Data below —
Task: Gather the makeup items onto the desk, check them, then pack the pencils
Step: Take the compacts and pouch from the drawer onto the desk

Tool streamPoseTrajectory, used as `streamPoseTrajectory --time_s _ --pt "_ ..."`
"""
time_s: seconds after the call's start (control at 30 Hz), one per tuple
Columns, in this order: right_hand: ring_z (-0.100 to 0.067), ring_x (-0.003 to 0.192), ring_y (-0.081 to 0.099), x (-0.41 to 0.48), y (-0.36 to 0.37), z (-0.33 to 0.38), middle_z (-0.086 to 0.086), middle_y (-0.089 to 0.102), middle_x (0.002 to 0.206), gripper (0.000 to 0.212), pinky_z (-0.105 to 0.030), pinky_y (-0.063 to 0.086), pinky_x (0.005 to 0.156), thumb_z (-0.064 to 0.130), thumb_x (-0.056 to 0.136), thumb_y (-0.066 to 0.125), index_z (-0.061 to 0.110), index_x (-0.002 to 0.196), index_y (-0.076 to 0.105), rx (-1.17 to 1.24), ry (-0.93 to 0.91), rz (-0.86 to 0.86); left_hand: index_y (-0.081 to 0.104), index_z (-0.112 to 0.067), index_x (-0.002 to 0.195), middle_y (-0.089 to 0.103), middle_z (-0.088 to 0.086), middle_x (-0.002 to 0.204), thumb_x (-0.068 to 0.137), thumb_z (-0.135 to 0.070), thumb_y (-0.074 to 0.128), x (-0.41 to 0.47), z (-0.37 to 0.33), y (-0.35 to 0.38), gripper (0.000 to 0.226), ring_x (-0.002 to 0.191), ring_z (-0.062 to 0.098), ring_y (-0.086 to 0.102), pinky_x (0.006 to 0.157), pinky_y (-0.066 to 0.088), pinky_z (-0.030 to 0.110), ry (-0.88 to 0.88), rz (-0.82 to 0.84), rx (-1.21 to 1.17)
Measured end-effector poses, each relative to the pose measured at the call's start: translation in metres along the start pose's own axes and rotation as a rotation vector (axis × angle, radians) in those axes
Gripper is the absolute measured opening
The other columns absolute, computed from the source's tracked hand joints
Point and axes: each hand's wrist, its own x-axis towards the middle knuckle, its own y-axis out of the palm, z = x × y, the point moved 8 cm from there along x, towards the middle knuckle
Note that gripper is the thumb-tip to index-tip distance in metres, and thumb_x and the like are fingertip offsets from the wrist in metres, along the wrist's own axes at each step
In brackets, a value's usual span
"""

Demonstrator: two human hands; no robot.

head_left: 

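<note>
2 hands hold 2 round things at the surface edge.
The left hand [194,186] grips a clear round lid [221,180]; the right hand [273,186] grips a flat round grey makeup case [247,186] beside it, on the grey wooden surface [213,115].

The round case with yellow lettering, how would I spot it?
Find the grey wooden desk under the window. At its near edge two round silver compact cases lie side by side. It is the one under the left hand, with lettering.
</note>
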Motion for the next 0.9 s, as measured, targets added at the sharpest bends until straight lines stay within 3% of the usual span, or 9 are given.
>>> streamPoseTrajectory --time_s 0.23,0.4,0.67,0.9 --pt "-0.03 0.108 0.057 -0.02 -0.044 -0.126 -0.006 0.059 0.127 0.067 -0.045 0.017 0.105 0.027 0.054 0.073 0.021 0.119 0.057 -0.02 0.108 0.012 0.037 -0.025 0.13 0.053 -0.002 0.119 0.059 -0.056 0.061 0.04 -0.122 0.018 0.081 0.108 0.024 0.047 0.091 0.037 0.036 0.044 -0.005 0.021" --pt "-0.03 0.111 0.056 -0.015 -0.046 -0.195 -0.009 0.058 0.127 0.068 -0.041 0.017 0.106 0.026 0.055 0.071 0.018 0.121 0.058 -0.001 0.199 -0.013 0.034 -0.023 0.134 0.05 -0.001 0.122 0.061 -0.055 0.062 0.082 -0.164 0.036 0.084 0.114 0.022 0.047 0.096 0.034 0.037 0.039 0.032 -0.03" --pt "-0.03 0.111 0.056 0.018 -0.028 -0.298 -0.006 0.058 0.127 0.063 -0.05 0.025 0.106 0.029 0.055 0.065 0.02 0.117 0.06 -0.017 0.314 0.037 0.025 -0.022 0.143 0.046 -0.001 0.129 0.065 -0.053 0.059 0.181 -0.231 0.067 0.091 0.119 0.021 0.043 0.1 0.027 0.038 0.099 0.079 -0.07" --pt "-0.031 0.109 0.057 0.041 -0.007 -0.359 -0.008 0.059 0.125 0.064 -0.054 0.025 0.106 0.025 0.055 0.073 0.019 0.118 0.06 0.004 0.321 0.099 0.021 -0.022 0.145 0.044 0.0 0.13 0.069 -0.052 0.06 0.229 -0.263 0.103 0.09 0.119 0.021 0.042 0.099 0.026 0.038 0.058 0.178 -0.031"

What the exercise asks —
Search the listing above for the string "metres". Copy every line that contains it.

Solution —
Measured end-effector poses, each relative to the pose measured at the call's start: translation in metres along the start pose's own axes and rotation as a rotation vector (axis × angle, radians) in those axes
Note that gripper is the thumb-tip to index-tip distance in metres, and thumb_x and the like are fingertip offsets from the wrist in metres, along the wrist's own axes at each step

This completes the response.